John James Audubon illustrated a pair of northern parulas in Birds of America (published in London 1827–1838), Plate 15 entitled "Blue Yellow-backed Warbler - Sylvia americana". The birds are shown perched on a Louisiana flag (Iris fulva) painted by Joseph Mason to which Audubon added the two birds in 1821. This led to a group of irises in Louisiana known as the "Louisiana irises".

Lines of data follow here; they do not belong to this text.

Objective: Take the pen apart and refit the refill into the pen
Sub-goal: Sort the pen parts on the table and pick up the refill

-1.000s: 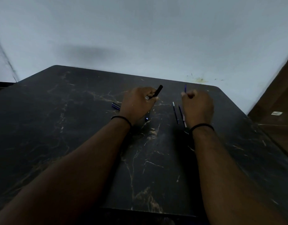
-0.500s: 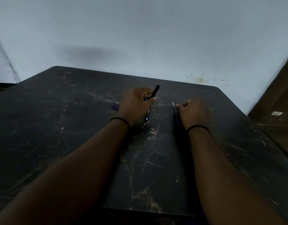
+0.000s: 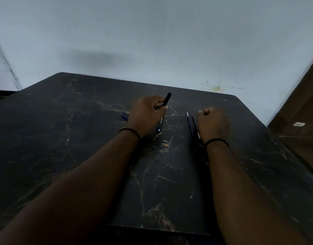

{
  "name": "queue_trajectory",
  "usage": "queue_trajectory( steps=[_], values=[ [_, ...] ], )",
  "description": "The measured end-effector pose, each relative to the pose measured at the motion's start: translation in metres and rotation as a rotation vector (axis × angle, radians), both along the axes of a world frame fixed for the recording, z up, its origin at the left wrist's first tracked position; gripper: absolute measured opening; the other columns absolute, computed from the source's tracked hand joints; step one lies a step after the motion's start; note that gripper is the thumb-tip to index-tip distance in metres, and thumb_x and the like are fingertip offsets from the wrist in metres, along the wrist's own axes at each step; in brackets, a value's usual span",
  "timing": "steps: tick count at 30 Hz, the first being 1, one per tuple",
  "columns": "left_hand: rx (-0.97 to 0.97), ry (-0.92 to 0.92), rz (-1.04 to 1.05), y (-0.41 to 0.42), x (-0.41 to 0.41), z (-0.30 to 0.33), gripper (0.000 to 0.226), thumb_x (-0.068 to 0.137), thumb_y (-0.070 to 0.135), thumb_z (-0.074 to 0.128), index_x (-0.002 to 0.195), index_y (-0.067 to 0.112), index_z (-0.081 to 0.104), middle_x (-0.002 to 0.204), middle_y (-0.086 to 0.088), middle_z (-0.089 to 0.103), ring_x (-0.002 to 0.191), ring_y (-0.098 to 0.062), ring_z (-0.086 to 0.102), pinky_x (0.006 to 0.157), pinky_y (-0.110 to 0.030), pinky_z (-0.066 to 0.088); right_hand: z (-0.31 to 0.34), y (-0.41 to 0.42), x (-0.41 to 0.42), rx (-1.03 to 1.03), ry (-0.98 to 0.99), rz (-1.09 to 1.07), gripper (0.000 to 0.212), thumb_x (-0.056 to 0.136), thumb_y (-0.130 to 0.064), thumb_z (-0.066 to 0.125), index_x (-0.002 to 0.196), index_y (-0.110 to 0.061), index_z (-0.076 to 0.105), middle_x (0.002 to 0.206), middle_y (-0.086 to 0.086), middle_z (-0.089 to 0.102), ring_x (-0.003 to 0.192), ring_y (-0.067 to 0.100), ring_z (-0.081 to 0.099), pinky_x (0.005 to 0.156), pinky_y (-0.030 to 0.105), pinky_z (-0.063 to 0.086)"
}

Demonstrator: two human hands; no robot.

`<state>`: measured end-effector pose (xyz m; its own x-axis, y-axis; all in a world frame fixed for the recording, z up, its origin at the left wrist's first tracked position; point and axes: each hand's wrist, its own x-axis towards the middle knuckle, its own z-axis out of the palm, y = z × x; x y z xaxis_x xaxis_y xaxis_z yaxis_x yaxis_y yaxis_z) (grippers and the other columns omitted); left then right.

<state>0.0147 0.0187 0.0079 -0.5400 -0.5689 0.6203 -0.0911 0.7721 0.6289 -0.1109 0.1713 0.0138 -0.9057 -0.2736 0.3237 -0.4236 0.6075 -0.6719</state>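
My left hand (image 3: 146,115) is closed around a black pen barrel (image 3: 166,99) whose end sticks up past the fingers. Under that hand a dark pen (image 3: 159,129) lies on the table, its blue tip pointing toward me. A blue cap piece (image 3: 124,116) rests just left of the left hand. My right hand (image 3: 213,124) is curled into a fist on the table, and nothing shows in it. Two thin refills (image 3: 191,123) lie side by side just left of the right hand.
The black marble-patterned table (image 3: 81,138) runs back to a pale wall (image 3: 152,41). Its right edge drops beside a brown wooden surface (image 3: 300,121). Both wrists wear thin black bands.
My right hand came down from holding a refill upright to the table beside the refills, then its fingers drew back right into a fist. The left hand barely moved.
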Motion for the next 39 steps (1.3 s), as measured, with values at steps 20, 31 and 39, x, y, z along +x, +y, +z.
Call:
queue_trajectory(
  steps=[20, 31, 39],
  values=[
    [0.036, 0.016, 0.014, 0.002, 0.003, 0.0, 0.019, 0.082, 0.026, 0.075, 0.1, 0.02, 0.075, 0.088, 0.007, 0.075, 0.078, -0.004, 0.069, 0.073, -0.035, 0.061, -0.001, 0.027, -0.027, 0.232, -0.103, -0.365, 0.05, 0.095, -0.03, 0.054, 0.137, -0.003, 0.049, 0.147, 0.024, 0.041, 0.136, 0.042, 0.038, 0.111, 0.049, 0.026],
    [0.031, 0.0, 0.002, 0.001, 0.003, 0.001, 0.023, 0.083, 0.026, 0.074, 0.105, 0.021, 0.074, 0.094, 0.006, 0.075, 0.078, 0.005, 0.065, 0.075, -0.023, 0.058, -0.008, 0.002, -0.017, 0.124, -0.057, 0.059, 0.023, 0.095, -0.01, 0.057, 0.112, -0.008, 0.072, 0.12, 0.018, 0.068, 0.112, 0.037, 0.063, 0.089, 0.033, 0.048],
    [0.021, 0.021, 0.001, 0.0, 0.002, 0.0, 0.021, 0.082, 0.025, 0.075, 0.102, 0.02, 0.075, 0.09, 0.009, 0.074, 0.071, 0.014, 0.059, 0.071, -0.012, 0.052, -0.014, -0.005, -0.017, -0.001, -0.115, 0.053, 0.021, 0.094, -0.015, 0.062, 0.111, -0.018, 0.073, 0.117, 0.008, 0.071, 0.109, 0.028, 0.065, 0.087, 0.028, 0.047]
  ],
)
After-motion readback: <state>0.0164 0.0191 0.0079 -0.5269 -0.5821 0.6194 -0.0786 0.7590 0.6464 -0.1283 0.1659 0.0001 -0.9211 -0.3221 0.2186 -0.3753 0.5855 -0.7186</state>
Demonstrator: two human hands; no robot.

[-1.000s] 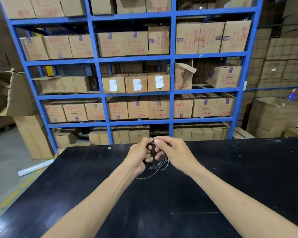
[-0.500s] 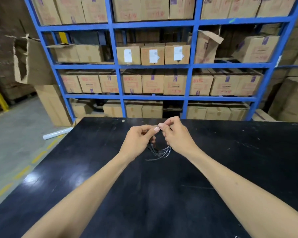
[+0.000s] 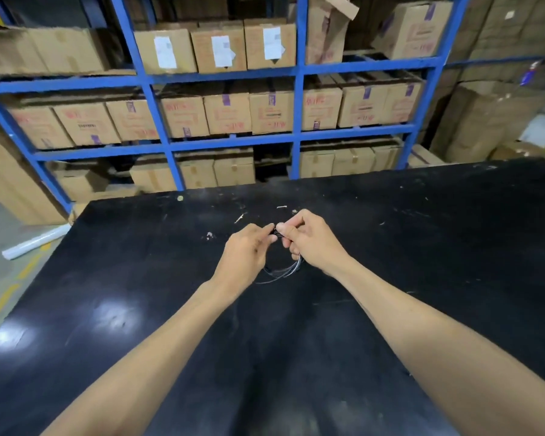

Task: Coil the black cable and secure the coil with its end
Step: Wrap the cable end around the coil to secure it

The image was engraved and colored by the Robert Havell, London workshops. The original watercolor by Audubon was purchased by the New York History Society where it remains as of January 2009.

==In data visualization==
The distinctive color scheme of the Parula (a soft fade from blue to yellow) has led to a heat map color scheme with the same name, used as the default plotting colors in the MATLAB programming language since October 2014. Parula replaces the previous default, "Jet", which was a full rainbow-depiction color scheme. The company has stated that having a dichromatic color transition is an asset to data analysis as it eliminates the "apparent changes" that occur over a rainbow color scheme. (Note that even a perfectly smooth color gradient over a rainbow will appear to have distinct stripes, which can obscure more subtle gradients in the data.) The Parula colormap also has the effect that when plotted in grayscale, the colors also map to a smooth gradient from dark to light grey.

== Sources ==
- New World Warblers by Curson, Quinn and Beadle, ISBN 0-7136-3932-6
- ffrench, Richard (1991). "A Guide to the Birds of Trinidad and Tobago"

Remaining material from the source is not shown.